## EXERCISE DIRECTIONS
From the line containing "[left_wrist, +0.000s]" down to the last line of the listing, quote everything word for word, and nothing else, keeping pictures out.

[[ DATA, beginning ]]

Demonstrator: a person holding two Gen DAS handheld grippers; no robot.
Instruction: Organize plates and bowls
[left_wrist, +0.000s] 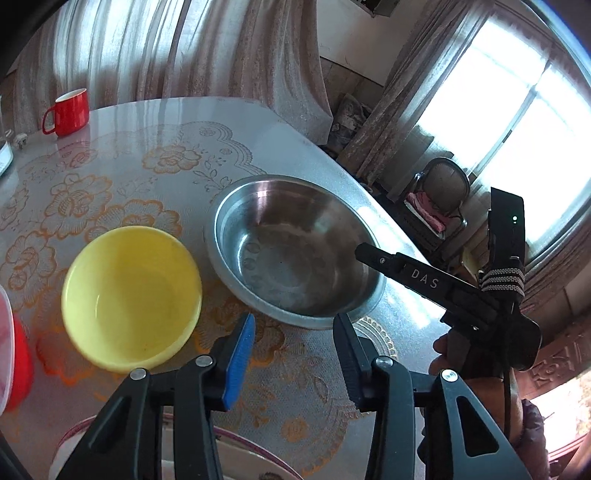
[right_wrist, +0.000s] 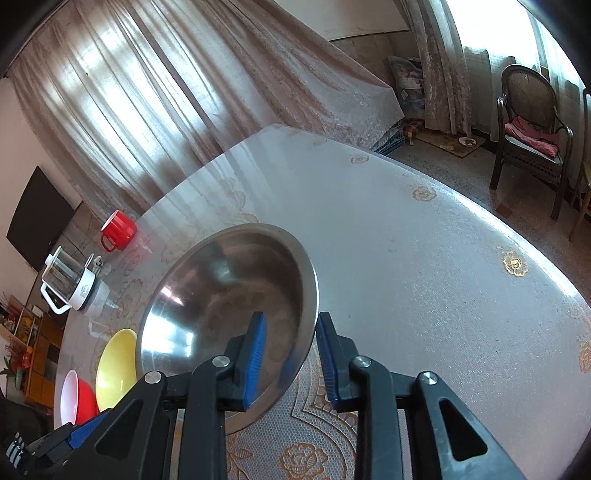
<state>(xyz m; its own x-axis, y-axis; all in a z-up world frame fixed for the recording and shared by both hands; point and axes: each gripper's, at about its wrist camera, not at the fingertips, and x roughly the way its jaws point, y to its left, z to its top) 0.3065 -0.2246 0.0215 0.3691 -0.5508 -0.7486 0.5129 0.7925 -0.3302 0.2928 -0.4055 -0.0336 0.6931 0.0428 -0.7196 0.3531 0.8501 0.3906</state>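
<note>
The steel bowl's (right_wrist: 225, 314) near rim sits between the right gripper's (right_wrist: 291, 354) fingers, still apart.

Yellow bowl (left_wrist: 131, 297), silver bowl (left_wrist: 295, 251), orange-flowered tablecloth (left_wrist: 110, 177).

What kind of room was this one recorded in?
Most likely a home living or dining room. A dining table under a floral lace-pattern cover stands before long sheer curtains, with a cane-backed armchair by the window and a wall-mounted television.
</note>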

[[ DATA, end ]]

## COMPLETED TASK
[left_wrist, +0.000s] 
[right_wrist, +0.000s] 
<state>(xyz m; its own x-axis, y-axis; all in a z-up world frame fixed for the recording and shared by both hands; point and axes: each gripper's, at about its wrist camera, not at the fingertips, and x roughly the way its jaws point, y to its left, z to its top) 0.3065 -0.2246 0.0215 0.3691 -0.5508 -0.7486 0.5129 0.7925 -0.3302 0.2928 -0.4055 -0.0336 0.6931 0.0428 -0.7196 0.3531 0.8501 0.3906</state>
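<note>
The steel bowl's (right_wrist: 225, 314) near rim sits between the right gripper's (right_wrist: 291, 354) fingers, still apart.

Yellow bowl (left_wrist: 131, 297), silver bowl (left_wrist: 295, 251), orange-flowered tablecloth (left_wrist: 110, 177).

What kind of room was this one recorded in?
Most likely a home living or dining room. A dining table under a floral lace-pattern cover stands before long sheer curtains, with a cane-backed armchair by the window and a wall-mounted television.
</note>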

The submitted answer is complete.